Dataset content
━━━━━━

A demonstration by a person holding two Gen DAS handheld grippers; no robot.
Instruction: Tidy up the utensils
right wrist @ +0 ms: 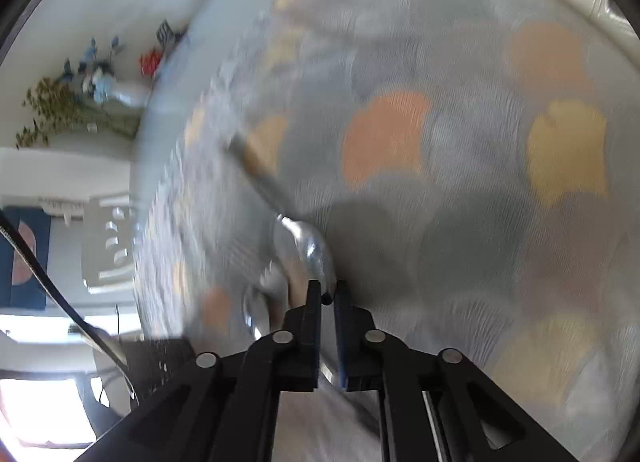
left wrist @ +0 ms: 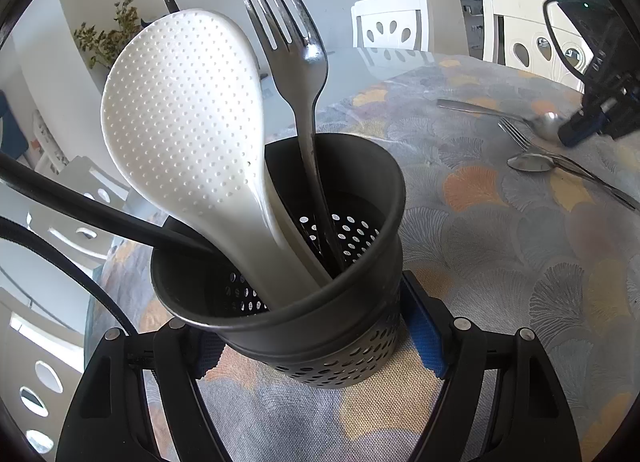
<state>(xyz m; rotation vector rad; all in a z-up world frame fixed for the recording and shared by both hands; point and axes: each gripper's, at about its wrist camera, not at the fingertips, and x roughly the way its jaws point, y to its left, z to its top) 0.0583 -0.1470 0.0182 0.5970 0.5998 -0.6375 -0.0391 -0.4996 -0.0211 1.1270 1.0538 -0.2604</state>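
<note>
We have a spoon [right wrist: 308, 250] pinched at its bowl end between the nearly closed jaws of the right gripper [right wrist: 328, 296], its handle lying out across the patterned tablecloth [right wrist: 560, 142]; the view is blurred, so how firm the grip is we cannot tell. The left gripper [left wrist: 316, 326] clamps the dark perforated holder [left wrist: 320, 326], already carrying a white rice paddle [left wrist: 180, 110] and a fork [left wrist: 292, 42]. We should lift slowly, tip the handle down, and aim for the open gap beside the fork. Another spoon [left wrist: 532, 162] and fork [left wrist: 516, 132] wait on the cloth.
</note>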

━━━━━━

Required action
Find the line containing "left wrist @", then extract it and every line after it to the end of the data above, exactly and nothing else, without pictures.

Expected answer
left wrist @ +0 ms: 
<state>(xyz m; rotation vector rad; all in a z-up world frame fixed for the recording and shared by both hands; point and axes: each gripper's, at about its wrist camera, not at the fingertips, and x roughly the way its jaws point, y to its left, z to its top) 0.0583 -0.1470 0.0182 0.5970 0.5998 -0.6375 -0.0391 -0.4996 -0.0211 1.1270 1.0538 -0.2604</state>
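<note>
We have a spoon [right wrist: 308, 250] pinched at its bowl end between the nearly closed jaws of the right gripper [right wrist: 328, 296], its handle lying out across the patterned tablecloth [right wrist: 560, 142]; the view is blurred, so how firm the grip is we cannot tell. The left gripper [left wrist: 316, 326] clamps the dark perforated holder [left wrist: 320, 326], already carrying a white rice paddle [left wrist: 180, 110] and a fork [left wrist: 292, 42]. We should lift slowly, tip the handle down, and aim for the open gap beside the fork. Another spoon [left wrist: 532, 162] and fork [left wrist: 516, 132] wait on the cloth.
</note>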

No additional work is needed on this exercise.